= Crispy Critters =

Breakfast cereal made by Post

Crispy Critters was a breakfast cereal manufactured by Post Cereals starting in 1963. The sweetened cereal, made of oats, consisted of animal-shaped pieces similar to animal crackers. Television commercials featured a cartoon lion, Linus the Lionhearted, voiced by Sheldon Leonard, with the slogan "The one and only cereal that comes in the shape of animals.", sung to the tune of "Trepak" from Tchaikovsky's The Nutcracker ballet.

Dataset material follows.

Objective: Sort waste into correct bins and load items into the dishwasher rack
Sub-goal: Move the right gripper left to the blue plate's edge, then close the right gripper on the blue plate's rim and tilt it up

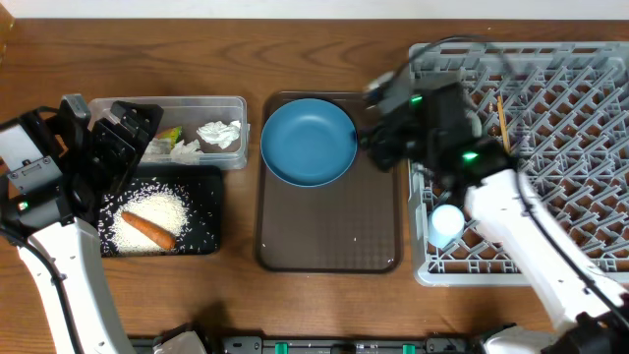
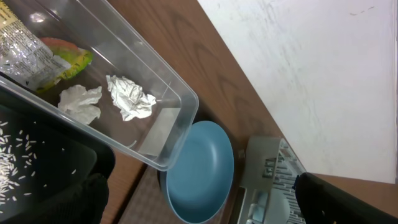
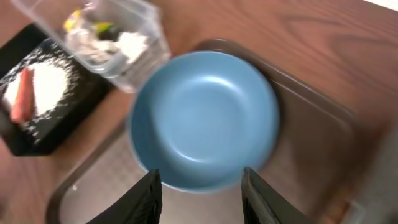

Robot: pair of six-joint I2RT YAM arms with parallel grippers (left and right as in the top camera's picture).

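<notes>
Nearest the robot on the left, the shallow black tray point(image 1: 208, 211) is holding a heap of white rice grains point(image 1: 162, 208), with the orange sausage-like stick point(image 1: 147, 229) lying on it. Just behind it, the clear plastic tub point(image 1: 239, 133) is holding the crumpled white napkin point(image 1: 218, 133) and the yellow-green wrapper point(image 1: 169, 135). The left gripper point(image 2: 199, 186) is hovering over these two bins, its jaws standing wide apart and gripping nothing.

In the middle of the desk point(image 1: 324, 39), the brown serving tray point(image 1: 329, 231) is carrying the blue bowl point(image 1: 308, 141) upright at its far end. The right gripper point(image 3: 200, 174) is reaching from over the rack's left edge toward the bowl. Its jaws are standing apart, with the bowl's rim showing between them and nothing clamped.

On the right, the grey dishwasher rack point(image 1: 570, 147) is holding a light-blue cup point(image 1: 445, 224) by its near left corner and the wooden chopsticks point(image 1: 501, 120) farther back.
</notes>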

The next year, Linus was spun off into a Saturday-morning cartoon show, which ran for two years on the CBS network, then rerun on the ABC network for three more until 1969. After a decline in popularity, the cereal was discontinued.

Post made an unsuccessful revival attempt of the cereal in 1987. This time, the commercials featured a puppet mascot named "Crispy" with pom-pom antennae, a pom-pom tail and a furry yellow body, resembling a moose. Crispy used an impersonation of Jimmy Durante (provided by Rich Little) including the nonsense phrase "Ah-cha-cha-cha". This puppet interacted with a child actor and was accompanied by smaller puppets that resembled the individual pieces of cereal. Together, these puppets spoke the cereal's tagline: "It's indubitably delicious."